Despite concern that a patient-centered approach will take more time, our study further reinforces that soliciting all of the patient’s concerns does not decrease efficiency
“Despite concern that a patient-centered approach will take more time, our study further reinforces that soliciting all of the patient’s concerns does not decrease efficiency. Using a simple opening solicitation, such as ‘What concerns do you have?,’ then asking ‘Anything else?’ repeatedly until a complete agenda has been identified appears to take six seconds longer than interviews in which the patient’s agenda is interrupted.
“One style that seemed useful was to follow each open-ended solicitation with a focused open-ended question (eg, ‘Tell me more about the leg pain’), then revert back to another open-ended solicitation (eg, ‘Anything else?’) before moving into closed-ended questioning and the examination.”18
Active listening skills
- Open ended questions – Questions that cannot be answered in one word require patient to expand.
- Open-to-closed cones – Move towards closed questions at the end of a section of the consultation.
- Checking – Repeat back to patient to ensure that you have understood.
- Facilitation – Encourage patient both verbally (‘Go on’) and non-verbally (nodding).
- Legitimising patient’s feelings – ‘This is clearly worrying you a great deal,’ followed by, ‘You have an awful lot to cope with,’ or, ‘I think most people would feel the same way.’

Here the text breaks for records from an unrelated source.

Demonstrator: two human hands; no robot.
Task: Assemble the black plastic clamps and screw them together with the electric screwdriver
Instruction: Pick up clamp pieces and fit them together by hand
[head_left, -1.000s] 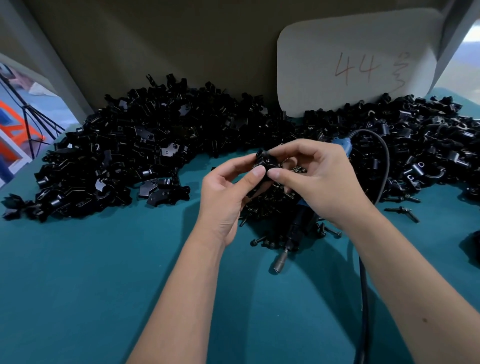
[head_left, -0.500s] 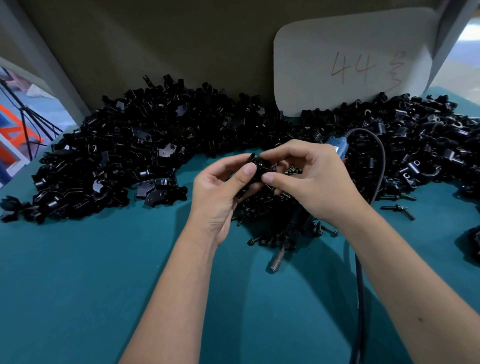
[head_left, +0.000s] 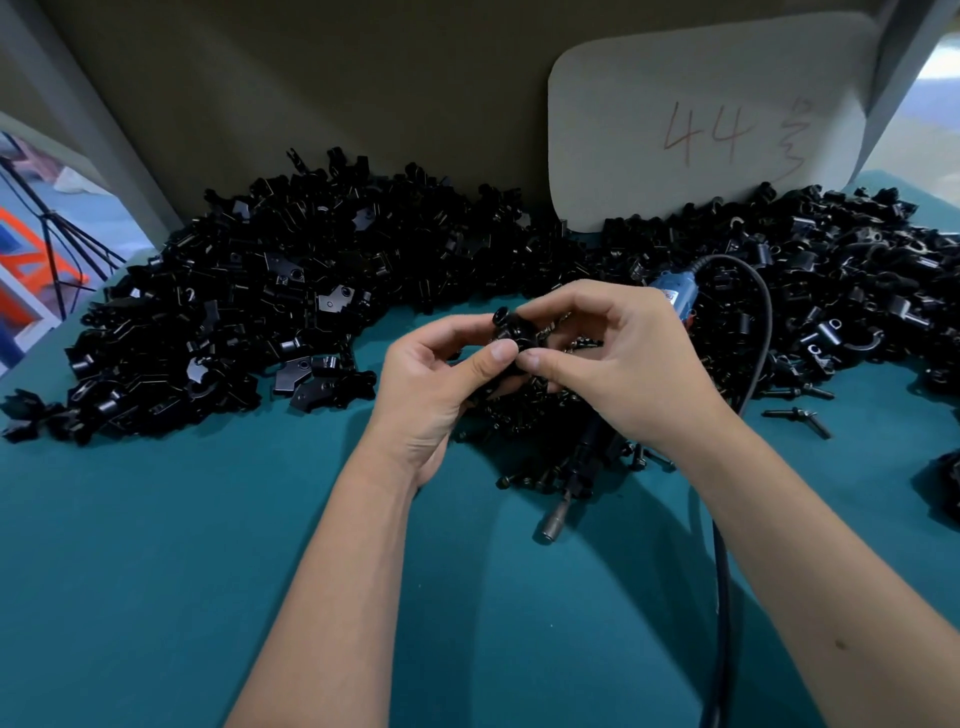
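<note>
Head view shows both hands raised just above a teal cloth-covered table (head_left: 156, 597), working on one small black plastic clamp piece (head_left: 511, 335). The left hand (head_left: 441, 384) pinches it between thumb and curled fingers; the right hand (head_left: 618, 364) pinches it from the other side, fingers curled round it, thumb tips almost touching. Whether two halves are already mated in that grip cannot be told; the piece is mostly hidden by the fingers.

The blue-handled corded electric screwdriver (head_left: 592, 452) lies on the table beneath the right hand, its metal bit end pointing toward the person, untouched. Small black screws (head_left: 530, 480) are scattered on the cloth around it. A large heap of loose black plastic clamp parts (head_left: 270, 312) curves across the back left, and a second heap of black plastic parts (head_left: 857, 291) spreads to the right, below a white card marked 44 (head_left: 711, 119).

By my reading, this clamp is at the fitting stage: no screw is visibly in place and driving has not begun. With the heaps this large, most of the task appears to remain.
</note>
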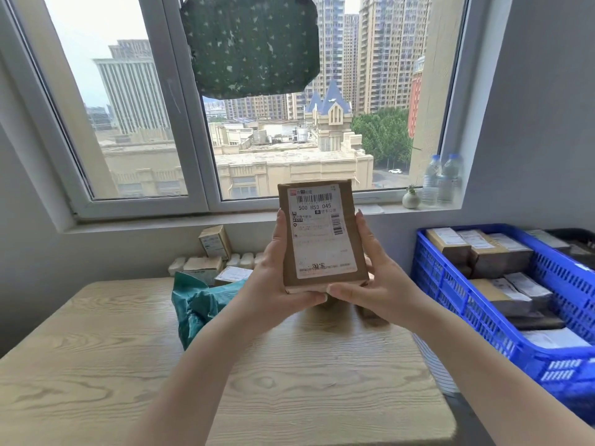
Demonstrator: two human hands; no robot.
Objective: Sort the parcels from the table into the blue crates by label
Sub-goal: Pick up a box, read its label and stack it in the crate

- Surveying the field – Repeated signals that further details are wanted: ‘Is there anything else?’
- Empathic comments – ‘This is clearly worrying you a great deal.’
- Offering support – ‘I am worried about you, and I want to know how I can help you best with this problem.’
- Negotiating priorities – If there are several problems draw up a list and negotiate which to deal with first.
- Summarising – Check what was reported and use as a link to next part of interview. This helps to develop a shared understanding of the problems and to control flow of interview if there is too much information.
(Gask and Usherwood, ABC of psychological medicine: the consultation, BMJ 324 (2002) 1567-8)
When you are discharging patients from your care, tell them about arrangements you have made for follow-up care and give them appropriate advice about what to do if symptoms recur
General advice about communicating with patients
- Patients who are kept informed about their condition and are involved in deciding on the appropriate treatment are more likely to comply with the treatment you suggest, and less likely to complain if things go wrong.
- It is particularly important that you tell patients about the possible side-effects of drugs or treatment you are ordering, and that they know what complications to look out for and what to do if they develop.
- Warn patients about the risks before carrying out any procedures or prescribing medication. “Informed” consent is dealt with in more detail in the MPS booklet, Consent to Medical Treatment in South Africa – An MPS Guide, which can be ordered through our Communications Department.
- When you are discharging patients from your care, tell them about arrangements you have made for follow-up care and give them appropriate advice about what to do if symptoms recur or complications develop. It they are receiving long-term therapy, tell them when to return for review and what symptoms or signs of adverse effects or changes in their condition to report. If possible, give them an indication of when they might expect to see an improvement in their condition, and when to seek medical advice if no progress is made within a certain timescale.
- Document any advice you have given the patient. It is useful to document in the record any supporting literature or written information given to the patient.